# JOUR7280/COMM7780 Big Data Analytics for Media and Communication
# Tutorial: Python Web Scraping Using BeautifulSoup
In this tutorial, you will learn how to perform web scraping using Python 3 and the `BeautifulSoup` library. We’ll be scraping weather forecasts from the [National Weather Service](https://www.weather.gov/), and then store data using the Pandas library.

In [None]:
from bs4 import BeautifulSoup
import requests 
import pandas as pd

The `requests` library will make a `GET` request to a web server, which will download the HTML contents of a given web page for us.  
After running our request, we get a `Response` object.
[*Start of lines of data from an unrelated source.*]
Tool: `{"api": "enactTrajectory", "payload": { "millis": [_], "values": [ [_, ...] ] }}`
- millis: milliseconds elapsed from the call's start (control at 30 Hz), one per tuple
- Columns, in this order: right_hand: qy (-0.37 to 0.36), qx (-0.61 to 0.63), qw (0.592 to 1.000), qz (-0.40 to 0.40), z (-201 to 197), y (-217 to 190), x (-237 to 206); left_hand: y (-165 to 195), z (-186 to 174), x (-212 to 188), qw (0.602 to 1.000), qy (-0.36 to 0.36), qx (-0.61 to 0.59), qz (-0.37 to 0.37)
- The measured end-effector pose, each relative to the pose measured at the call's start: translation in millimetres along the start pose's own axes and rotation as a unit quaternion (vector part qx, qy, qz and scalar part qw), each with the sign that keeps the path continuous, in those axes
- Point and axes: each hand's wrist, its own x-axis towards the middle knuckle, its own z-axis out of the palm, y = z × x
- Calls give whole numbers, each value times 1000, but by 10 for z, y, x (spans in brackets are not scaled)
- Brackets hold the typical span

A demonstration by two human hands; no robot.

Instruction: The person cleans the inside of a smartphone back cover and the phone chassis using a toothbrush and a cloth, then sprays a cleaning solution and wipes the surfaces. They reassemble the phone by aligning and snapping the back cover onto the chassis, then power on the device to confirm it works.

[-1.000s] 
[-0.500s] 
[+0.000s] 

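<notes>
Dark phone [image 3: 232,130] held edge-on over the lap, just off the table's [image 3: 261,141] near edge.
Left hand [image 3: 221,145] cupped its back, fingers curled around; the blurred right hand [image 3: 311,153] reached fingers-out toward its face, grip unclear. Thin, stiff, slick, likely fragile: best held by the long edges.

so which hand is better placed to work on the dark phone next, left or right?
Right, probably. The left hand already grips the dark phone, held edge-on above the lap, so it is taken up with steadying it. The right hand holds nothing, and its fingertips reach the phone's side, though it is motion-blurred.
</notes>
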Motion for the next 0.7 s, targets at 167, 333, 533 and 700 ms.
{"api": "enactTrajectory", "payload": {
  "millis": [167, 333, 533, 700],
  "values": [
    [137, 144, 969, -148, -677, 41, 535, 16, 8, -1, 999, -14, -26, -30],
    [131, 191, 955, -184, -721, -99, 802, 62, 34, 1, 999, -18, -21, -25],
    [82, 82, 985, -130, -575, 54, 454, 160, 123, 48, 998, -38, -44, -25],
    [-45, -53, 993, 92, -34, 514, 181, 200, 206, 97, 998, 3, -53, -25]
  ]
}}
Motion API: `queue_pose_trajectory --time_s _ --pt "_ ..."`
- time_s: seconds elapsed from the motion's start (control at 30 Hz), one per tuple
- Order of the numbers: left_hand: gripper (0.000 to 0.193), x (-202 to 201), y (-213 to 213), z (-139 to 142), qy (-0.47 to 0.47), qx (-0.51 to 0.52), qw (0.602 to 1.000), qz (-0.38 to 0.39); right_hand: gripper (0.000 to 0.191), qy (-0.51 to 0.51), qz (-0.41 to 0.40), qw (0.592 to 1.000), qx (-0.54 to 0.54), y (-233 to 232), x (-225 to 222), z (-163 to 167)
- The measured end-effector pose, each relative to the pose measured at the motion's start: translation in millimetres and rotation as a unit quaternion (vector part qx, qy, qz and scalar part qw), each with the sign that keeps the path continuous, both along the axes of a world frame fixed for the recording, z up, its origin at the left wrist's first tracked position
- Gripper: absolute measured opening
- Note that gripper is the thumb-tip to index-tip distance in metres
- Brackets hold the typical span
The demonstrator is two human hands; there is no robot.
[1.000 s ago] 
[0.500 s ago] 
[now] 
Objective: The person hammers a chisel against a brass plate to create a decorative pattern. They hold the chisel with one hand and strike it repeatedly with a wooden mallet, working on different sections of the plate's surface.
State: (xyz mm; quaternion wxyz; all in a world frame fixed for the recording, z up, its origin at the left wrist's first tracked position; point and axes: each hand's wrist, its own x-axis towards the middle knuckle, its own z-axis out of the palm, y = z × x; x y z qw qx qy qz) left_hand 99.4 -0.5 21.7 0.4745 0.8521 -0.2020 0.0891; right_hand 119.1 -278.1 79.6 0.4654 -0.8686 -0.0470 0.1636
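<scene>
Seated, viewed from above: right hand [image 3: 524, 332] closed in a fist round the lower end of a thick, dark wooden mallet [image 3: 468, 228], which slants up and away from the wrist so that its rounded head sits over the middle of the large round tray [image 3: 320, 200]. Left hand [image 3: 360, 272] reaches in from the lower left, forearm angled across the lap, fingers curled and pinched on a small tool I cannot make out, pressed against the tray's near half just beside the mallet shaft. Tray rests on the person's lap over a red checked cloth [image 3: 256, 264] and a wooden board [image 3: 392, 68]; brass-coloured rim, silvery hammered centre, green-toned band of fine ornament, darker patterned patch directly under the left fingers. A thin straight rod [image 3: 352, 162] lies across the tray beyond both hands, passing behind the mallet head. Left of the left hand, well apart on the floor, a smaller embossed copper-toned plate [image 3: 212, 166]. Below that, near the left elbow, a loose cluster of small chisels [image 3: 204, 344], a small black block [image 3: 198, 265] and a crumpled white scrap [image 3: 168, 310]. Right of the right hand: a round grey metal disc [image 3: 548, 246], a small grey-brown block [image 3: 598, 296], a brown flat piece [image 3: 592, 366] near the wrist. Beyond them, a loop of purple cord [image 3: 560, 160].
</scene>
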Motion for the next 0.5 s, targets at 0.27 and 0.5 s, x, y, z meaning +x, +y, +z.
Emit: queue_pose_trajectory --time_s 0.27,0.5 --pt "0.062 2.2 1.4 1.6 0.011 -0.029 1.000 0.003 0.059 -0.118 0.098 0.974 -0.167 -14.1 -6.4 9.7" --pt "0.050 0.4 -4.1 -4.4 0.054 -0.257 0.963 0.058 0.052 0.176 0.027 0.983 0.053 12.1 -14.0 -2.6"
This object has a `status_code` attribute, 200 indicates the page was downloaded successfully

In [None]:
url = 'https://forecast.weather.gov/MapClick.php?lat=37.7772&lon=-122.4168'
page = requests.get(url)
page

We can print out the HTML content of the page using the `content` attribute:

In [None]:
page.content

### Parsing a page with BeautifulSoup


In [None]:
soup = BeautifulSoup(page.content, 'html.parser')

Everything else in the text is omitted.